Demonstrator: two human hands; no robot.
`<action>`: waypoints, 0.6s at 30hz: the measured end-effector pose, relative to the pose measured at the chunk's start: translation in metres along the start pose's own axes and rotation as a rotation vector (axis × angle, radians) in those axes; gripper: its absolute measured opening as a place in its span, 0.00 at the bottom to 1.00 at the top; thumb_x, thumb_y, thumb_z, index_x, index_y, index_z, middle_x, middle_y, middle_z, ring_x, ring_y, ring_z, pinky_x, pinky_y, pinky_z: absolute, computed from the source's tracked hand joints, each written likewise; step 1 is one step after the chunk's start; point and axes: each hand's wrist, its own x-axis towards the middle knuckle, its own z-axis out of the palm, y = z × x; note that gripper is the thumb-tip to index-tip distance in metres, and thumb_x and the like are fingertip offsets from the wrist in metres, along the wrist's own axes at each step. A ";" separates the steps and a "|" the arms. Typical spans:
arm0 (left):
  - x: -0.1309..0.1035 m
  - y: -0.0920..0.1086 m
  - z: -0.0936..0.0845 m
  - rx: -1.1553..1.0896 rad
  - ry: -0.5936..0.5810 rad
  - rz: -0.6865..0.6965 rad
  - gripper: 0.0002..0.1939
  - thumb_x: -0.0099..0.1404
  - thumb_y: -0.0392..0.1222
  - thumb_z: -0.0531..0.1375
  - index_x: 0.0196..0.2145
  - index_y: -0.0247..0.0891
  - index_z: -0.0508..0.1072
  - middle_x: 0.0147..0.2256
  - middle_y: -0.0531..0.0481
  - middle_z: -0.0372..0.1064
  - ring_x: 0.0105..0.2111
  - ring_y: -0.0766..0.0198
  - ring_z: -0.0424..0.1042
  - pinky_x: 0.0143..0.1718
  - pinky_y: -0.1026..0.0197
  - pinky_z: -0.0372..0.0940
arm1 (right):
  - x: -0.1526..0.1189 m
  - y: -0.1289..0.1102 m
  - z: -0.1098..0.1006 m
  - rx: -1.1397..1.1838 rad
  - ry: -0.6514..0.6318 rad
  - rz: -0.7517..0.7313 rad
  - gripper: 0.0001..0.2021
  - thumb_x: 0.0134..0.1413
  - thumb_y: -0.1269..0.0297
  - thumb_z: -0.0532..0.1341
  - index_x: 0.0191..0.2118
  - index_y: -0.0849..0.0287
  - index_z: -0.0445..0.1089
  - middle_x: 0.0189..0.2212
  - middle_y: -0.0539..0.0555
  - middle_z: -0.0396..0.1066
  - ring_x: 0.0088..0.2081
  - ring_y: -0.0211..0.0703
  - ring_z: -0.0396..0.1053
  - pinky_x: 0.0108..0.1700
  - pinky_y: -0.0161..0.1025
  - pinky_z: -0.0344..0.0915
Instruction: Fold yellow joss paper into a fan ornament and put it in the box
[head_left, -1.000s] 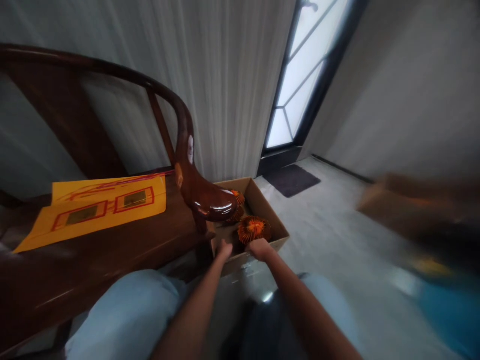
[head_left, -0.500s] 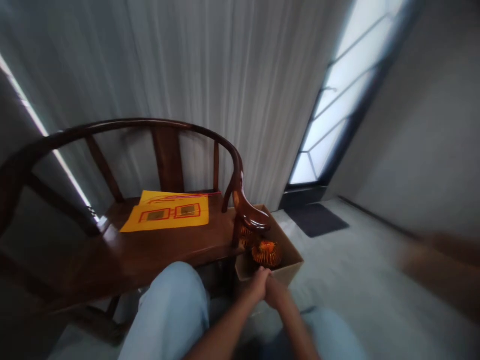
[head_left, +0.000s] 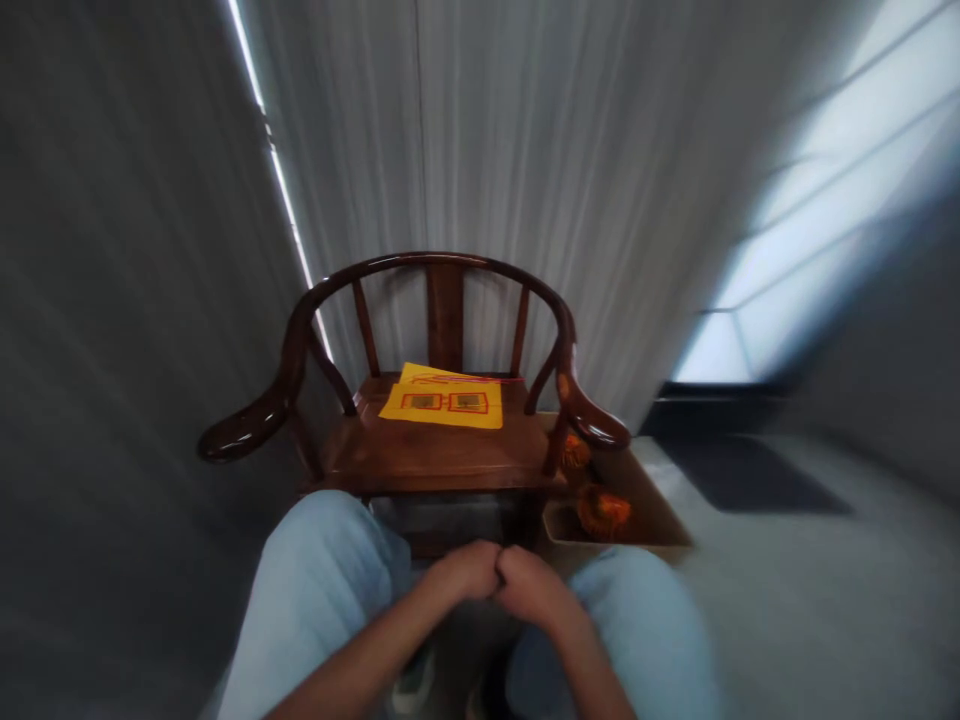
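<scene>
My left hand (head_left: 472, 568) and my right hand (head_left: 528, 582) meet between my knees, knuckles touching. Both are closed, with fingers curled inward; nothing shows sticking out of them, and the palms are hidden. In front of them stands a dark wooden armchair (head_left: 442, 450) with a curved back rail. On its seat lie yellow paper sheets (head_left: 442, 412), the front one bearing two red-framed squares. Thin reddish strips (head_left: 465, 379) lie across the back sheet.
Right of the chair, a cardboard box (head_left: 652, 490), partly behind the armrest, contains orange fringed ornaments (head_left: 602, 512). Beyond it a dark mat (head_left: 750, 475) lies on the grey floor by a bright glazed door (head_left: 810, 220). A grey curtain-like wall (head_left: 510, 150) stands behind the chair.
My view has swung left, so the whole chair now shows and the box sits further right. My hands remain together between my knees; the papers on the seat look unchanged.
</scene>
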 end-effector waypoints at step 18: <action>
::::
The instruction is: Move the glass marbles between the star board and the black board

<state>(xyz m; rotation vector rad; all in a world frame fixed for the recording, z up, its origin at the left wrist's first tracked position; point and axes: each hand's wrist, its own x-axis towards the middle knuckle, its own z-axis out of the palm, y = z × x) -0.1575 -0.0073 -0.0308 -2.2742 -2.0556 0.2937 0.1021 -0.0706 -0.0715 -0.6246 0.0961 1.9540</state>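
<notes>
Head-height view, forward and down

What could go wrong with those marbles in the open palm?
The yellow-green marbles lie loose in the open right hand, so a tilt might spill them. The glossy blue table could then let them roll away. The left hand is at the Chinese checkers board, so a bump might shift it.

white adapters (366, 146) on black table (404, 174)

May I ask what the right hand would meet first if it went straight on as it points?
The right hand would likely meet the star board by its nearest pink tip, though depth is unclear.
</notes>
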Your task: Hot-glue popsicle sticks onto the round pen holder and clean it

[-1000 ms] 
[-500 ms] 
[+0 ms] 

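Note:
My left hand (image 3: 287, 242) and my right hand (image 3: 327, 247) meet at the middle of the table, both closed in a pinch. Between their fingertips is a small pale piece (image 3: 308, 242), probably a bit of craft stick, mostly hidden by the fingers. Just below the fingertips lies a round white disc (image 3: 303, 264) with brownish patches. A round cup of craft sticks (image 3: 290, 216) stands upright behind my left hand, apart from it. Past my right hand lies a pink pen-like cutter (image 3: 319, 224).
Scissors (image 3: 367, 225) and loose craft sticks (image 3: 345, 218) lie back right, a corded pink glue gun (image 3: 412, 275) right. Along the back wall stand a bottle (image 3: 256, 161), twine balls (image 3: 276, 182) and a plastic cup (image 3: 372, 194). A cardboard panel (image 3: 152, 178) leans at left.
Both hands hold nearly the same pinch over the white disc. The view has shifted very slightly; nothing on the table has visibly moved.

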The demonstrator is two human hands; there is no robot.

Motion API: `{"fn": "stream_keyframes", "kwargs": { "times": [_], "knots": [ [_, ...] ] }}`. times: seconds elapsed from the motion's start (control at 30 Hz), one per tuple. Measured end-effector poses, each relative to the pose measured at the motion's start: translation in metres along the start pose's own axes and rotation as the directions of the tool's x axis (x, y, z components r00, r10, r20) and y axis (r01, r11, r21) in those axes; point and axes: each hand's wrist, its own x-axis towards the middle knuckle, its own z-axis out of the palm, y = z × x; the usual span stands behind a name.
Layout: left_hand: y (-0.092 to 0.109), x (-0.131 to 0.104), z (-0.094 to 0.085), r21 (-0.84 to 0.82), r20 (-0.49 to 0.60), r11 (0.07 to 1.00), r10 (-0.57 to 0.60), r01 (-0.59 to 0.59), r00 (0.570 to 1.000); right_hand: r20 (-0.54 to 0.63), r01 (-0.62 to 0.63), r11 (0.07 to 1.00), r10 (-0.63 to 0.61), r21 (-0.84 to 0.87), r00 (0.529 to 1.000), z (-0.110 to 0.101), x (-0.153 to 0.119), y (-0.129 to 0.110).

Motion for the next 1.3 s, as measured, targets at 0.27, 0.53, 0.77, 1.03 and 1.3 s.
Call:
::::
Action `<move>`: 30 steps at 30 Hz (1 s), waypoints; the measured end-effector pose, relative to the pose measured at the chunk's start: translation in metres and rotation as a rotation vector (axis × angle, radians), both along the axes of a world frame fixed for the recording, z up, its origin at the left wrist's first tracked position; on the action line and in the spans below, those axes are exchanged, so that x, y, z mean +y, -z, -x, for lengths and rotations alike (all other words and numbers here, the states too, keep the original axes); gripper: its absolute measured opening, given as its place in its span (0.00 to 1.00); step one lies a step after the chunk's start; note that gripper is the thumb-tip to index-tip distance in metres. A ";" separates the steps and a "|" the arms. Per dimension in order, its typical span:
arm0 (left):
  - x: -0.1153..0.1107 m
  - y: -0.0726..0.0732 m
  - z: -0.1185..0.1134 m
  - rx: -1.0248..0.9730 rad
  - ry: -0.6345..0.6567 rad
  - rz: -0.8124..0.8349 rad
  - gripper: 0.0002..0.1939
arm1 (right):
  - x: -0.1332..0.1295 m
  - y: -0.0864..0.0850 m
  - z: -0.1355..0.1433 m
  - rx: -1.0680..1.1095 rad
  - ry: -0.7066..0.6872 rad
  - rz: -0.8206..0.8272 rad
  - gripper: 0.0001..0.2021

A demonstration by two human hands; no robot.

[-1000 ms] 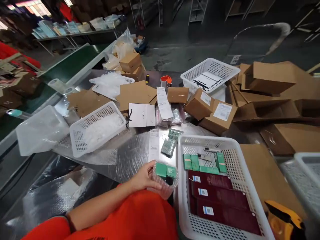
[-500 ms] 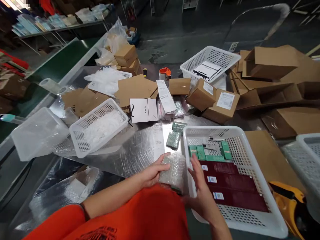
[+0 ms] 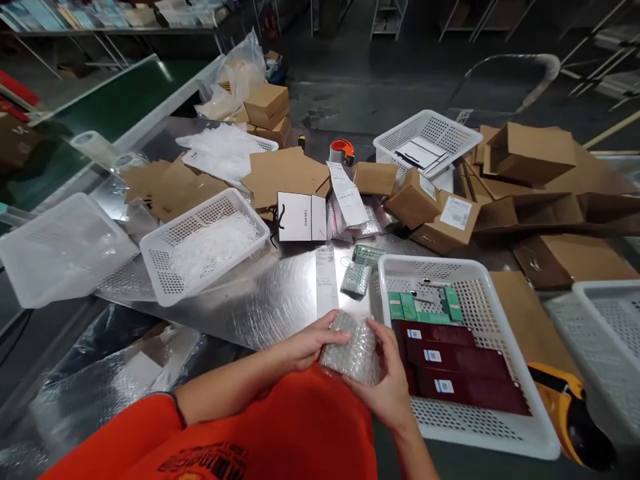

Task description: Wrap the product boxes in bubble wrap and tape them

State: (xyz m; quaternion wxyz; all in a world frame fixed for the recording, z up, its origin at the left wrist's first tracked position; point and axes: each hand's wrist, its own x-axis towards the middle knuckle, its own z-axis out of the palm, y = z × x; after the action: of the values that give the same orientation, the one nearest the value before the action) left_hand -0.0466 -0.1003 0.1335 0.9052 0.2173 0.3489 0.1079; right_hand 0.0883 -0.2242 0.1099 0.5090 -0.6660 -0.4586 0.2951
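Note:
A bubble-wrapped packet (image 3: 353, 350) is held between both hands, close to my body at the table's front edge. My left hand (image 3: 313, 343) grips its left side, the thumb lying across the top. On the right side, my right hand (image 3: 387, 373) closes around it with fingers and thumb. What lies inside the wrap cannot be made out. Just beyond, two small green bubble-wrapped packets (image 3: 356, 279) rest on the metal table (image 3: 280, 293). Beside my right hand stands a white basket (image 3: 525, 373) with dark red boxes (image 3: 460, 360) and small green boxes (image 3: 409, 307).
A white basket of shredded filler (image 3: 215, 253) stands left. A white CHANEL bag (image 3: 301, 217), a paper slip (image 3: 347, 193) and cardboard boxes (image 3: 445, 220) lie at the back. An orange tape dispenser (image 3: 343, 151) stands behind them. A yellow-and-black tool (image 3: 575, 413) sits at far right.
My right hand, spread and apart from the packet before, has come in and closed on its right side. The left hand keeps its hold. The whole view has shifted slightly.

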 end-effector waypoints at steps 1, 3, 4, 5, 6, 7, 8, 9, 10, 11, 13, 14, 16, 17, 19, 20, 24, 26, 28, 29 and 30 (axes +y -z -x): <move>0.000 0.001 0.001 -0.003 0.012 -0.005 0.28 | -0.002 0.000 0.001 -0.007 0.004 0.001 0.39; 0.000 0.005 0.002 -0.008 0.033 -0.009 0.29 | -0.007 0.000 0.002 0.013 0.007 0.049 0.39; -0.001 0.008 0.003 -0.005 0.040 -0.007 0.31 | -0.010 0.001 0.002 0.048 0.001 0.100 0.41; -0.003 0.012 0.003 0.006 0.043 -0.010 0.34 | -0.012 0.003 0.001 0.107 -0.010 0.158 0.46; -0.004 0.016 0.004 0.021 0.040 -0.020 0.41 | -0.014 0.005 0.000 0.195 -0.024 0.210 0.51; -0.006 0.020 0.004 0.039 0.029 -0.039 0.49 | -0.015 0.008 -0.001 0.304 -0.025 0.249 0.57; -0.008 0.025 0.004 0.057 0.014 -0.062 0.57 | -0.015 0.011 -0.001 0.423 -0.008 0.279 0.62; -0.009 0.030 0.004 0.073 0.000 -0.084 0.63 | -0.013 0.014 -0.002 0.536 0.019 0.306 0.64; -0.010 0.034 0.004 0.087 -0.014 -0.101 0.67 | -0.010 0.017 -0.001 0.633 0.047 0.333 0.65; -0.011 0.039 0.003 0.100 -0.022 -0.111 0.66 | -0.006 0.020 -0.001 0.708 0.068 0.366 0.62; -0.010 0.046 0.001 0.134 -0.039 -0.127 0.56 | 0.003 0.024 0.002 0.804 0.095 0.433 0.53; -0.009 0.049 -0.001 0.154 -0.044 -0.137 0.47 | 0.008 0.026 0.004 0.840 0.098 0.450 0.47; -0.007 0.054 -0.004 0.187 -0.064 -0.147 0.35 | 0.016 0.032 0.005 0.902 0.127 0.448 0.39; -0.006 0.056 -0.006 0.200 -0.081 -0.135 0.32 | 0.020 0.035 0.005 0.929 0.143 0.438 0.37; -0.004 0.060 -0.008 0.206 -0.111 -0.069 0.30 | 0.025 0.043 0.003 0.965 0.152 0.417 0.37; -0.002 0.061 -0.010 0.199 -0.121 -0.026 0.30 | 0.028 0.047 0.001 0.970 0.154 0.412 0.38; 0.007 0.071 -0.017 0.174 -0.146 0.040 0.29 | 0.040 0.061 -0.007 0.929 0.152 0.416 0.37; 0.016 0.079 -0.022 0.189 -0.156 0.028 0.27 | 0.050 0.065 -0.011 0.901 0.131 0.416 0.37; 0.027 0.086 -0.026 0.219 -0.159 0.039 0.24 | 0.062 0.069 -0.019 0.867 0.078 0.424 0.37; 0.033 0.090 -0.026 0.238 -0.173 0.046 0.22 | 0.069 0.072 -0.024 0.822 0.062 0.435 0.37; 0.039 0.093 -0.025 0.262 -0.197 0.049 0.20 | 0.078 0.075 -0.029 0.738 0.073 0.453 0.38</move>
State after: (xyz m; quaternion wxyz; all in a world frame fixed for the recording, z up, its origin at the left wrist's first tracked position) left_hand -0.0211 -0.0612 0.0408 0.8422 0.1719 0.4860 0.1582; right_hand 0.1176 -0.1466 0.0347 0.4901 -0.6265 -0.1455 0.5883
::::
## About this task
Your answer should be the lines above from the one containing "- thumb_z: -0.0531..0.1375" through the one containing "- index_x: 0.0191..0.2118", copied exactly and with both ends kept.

## Solution for this exercise
  - thumb_z: -0.0531..0.1375
  - index_x: 0.0196..0.2145
  - index_y: -0.0247..0.0891
  - index_z: -0.0508..0.1072
  - middle_x: 0.0147..0.2256
  - middle_y: -0.0531..0.0481
  - middle_z: -0.0372..0.1064
  - ring_x: 0.0105..0.2111
  - ring_y: -0.0766..0.0198
  - ring_z: -0.0424..0.1042
  - pinky_x: 0.0143..0.1718
  - pinky_y: -0.1026..0.0197
  - pinky_z: -0.0372..0.0940
arm1 (right):
  - x: -0.1526..0.1189 m
  - y: -0.1289..0.1102 m
  - z: -0.1098..0.1006 m
  - rx: -1.1397..1.1838 rad
  - ry: -0.6514..0.6318 rad
  - rz: -0.7517..0.7313 rad
  - gripper: 0.0001..0.2021
  - thumb_x: 0.0134..0.1413
  - thumb_y: -0.1269..0.0297
  - thumb_z: -0.0532..0.1341
  - index_x: 0.0191..0.2118

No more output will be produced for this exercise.